Except, there isn't a Zappa cover band (or bands playing some Zappa) in every city, in every bar, every weekend of the year. The sheer numbers, however, are only part of it,

Dweezil may have put together an awesome band and they may be really good (same with Jason Bonham) but you could put together_ any_ group of very talented musicians and play Zappa or Zep songs. The only thing that differentiates these bands from any other group of good musicians is that _the son of one of the guys from the original band_ is on stage. It's played off as somehow more "authentic" or "legit" because 'the kid' is up there, but this really doesn't make any sense. Watching Picasso's kid recreate his dad`s paintings isn't any more "real" or "authentic" than watching any other artist do it; they are both reproducing somebody else`s stuff. It isn't a question of whether these guys are talented or good at what they do, it's a question of how what they are doing is being presented, marketed, and conceived. It doesn't make any more sense to go see Jason or Dwezil than it would to go see any other group of guys playing these songs, but people will shell out pretty big bucks to see _them_. What does this tell us and what does it reveal about these types of tours . . .

TG


----------



## loudtubeamps

traynor_garnet said:


> Except, there isn't a Zappa cover band (or bands playing some Zappa) in every city, in every bar, every weekend of the year. The sheer numbers, however, are only part of it,
> 
> Dweezil may have put together an awesome band and they may be really good (same with Jason Bonham) but you could put together_ any_ group of very talented musicians and play Zappa or Zep songs. The only thing that differentiates these bands from any other group of good musicians is that _the son of one of the guys from the original band_ is on stage. It's played off as somehow more "authentic" or "legit" because 'the kid' is up there, but this really doesn't make any sense. Watching Picasso's kid recreate his dad`s paintings isn't any more "real" or "authentic" than watching any other artist do it; they are both reproducing somebody else`s stuff. It isn't a question of whether these guys are talented or good at what they do, it's a question of how what they are doing is being presented, marketed, and conceived. It doesn't make any more sense to go see Jason or Dwezil than it would to go see any other group of guys playing these songs, but people will shell out pretty big bucks to see _them_. What does this tell us and what does it reveal about these types of tours . . .
> 
> TG


 I was fortunate enough to see LZ back in the day and I caught Jason at Rama last year. Hard to compare _or even want to_, totally different kettles of fish.
Sure, he's making $$ from the fact but he seemed quite sincere about paying tribute to his dad and their music as well.
Prices were not too bad and seeing some of the old photos and home movies made my day.
All in all, a fairly entertaining evening but not or anywhere close to the energy and mystique of the real deal.
cheers, d
BTW. Jason does his dad proud x 100%! Great feel.


----------



## Roryfan

Just saw the show at Massey Hall & I only have 2 complaints:

1) Do not tease me w/ a truncated version of The Rover.

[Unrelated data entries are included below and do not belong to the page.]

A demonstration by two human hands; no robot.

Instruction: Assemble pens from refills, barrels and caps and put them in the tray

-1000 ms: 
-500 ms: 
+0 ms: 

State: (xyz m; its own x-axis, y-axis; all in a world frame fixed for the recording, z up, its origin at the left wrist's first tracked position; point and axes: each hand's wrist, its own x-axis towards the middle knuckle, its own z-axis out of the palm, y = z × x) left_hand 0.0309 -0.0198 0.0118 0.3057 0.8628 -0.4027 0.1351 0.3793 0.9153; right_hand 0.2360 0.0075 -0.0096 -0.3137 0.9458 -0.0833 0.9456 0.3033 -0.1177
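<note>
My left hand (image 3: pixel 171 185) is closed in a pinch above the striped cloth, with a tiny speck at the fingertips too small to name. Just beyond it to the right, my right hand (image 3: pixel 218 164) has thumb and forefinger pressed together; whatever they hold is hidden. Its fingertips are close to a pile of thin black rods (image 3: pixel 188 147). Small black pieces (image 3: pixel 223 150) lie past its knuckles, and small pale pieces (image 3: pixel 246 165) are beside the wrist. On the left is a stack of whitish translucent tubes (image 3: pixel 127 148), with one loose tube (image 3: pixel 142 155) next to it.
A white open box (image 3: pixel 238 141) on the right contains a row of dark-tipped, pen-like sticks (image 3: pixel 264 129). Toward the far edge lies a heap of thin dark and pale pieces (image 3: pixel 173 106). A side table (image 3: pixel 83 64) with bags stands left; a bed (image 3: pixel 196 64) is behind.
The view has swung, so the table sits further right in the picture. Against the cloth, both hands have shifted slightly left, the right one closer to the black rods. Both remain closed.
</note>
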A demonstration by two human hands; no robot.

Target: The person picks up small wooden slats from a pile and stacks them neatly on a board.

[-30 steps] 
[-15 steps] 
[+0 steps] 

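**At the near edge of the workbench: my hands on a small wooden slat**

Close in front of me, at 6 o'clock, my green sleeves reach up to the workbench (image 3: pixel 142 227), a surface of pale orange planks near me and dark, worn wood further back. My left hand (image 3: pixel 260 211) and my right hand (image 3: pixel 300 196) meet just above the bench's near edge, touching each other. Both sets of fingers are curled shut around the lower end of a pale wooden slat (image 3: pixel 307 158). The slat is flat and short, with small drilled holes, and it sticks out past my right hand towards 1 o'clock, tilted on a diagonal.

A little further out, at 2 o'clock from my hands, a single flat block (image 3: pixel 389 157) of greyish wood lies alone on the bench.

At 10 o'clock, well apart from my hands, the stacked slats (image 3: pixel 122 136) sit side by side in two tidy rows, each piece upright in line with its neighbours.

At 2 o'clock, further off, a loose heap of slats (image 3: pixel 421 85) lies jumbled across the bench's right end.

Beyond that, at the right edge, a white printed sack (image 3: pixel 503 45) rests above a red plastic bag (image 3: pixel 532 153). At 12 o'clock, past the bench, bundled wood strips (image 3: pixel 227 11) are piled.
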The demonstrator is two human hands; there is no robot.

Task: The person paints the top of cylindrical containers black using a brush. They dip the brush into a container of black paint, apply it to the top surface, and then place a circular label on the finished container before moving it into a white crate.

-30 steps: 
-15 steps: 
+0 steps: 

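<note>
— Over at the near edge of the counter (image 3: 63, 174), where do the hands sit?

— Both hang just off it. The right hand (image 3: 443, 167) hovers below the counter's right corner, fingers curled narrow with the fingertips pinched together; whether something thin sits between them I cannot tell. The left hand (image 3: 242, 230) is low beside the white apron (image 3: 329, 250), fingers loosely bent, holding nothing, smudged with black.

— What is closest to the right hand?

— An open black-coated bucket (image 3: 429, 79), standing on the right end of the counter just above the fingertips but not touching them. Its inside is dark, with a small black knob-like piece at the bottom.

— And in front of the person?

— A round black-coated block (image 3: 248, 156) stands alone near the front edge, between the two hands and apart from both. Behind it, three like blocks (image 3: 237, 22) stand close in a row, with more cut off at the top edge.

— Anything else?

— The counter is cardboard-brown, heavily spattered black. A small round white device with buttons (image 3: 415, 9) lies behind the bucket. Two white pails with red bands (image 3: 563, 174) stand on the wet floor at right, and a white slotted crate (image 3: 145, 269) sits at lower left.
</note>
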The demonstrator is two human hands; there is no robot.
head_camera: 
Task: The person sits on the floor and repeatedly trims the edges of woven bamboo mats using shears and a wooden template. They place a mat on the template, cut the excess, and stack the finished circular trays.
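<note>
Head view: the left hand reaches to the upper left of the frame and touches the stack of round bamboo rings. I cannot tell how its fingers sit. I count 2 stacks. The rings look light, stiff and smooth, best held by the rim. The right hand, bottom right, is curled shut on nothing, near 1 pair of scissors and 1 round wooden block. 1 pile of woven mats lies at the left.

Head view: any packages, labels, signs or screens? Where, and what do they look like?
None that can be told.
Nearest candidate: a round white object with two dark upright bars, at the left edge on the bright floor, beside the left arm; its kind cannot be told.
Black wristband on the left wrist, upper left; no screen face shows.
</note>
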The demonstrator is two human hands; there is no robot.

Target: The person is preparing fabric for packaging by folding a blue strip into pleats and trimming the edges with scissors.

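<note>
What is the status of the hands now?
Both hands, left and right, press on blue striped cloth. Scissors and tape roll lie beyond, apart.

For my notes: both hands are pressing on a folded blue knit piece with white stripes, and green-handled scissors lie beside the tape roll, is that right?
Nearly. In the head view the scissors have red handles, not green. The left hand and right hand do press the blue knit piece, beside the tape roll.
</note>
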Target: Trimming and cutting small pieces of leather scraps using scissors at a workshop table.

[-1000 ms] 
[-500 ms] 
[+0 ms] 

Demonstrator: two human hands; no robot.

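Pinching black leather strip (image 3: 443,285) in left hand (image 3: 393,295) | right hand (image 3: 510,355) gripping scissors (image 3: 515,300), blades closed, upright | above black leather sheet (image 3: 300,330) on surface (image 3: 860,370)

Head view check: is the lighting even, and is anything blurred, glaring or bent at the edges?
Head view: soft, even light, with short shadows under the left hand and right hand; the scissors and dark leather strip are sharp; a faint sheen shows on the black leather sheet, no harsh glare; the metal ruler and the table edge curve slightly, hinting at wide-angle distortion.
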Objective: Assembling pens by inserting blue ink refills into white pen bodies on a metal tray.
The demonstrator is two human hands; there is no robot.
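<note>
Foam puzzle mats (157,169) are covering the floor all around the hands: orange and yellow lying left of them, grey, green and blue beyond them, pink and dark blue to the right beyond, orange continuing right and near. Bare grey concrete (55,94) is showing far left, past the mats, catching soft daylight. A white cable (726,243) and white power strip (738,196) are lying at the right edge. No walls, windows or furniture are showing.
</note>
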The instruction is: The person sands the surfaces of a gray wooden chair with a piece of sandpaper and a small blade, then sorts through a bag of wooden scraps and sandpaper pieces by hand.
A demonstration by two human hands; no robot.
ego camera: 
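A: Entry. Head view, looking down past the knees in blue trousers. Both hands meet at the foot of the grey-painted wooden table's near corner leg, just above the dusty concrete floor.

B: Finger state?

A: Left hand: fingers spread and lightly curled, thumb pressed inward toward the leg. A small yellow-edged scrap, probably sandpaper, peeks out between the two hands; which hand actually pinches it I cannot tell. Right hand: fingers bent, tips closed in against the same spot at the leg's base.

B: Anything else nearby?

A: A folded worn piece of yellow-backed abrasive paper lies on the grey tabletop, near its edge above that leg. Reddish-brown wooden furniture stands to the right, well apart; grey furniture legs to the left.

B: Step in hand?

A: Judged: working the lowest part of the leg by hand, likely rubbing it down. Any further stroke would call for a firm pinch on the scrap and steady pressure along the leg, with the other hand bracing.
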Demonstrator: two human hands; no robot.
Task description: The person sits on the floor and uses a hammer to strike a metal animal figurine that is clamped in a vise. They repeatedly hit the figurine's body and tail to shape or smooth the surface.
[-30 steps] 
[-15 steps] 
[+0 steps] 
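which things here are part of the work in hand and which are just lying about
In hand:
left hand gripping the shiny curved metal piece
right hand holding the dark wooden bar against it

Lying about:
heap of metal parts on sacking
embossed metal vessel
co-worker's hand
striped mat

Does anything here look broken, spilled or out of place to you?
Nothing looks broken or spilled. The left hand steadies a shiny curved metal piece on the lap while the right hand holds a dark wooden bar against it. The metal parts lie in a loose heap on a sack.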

2) Less drum & more guitar in the mix.

Otherwise good set list & nice energy from the band despite playing to a T.O. crowd.


----------



## davetcan

As you know I saw them in London just before you did and I think I pretty much told you exactly the same thing  A sincere tribute to his dad but an overall lousy mix of some great songs. The drums overshadowed everything else which I guess is somewhat understandable in retrospect. For me the Classic Albums Live people do a hell of a lot better job of covering Zep, among others, than Jason and his band do, and for less money.



Roryfan said:


> Just saw the show at Massey Hall & I only have 2 complaints:
> 
> 1) Do not tease me w/ a truncated version of The Rover.
> 
> 2) Less drum & more guitar in the mix.
> 
> Otherwise good set list & nice energy from the band despite playing to a T.O. crowd.


----------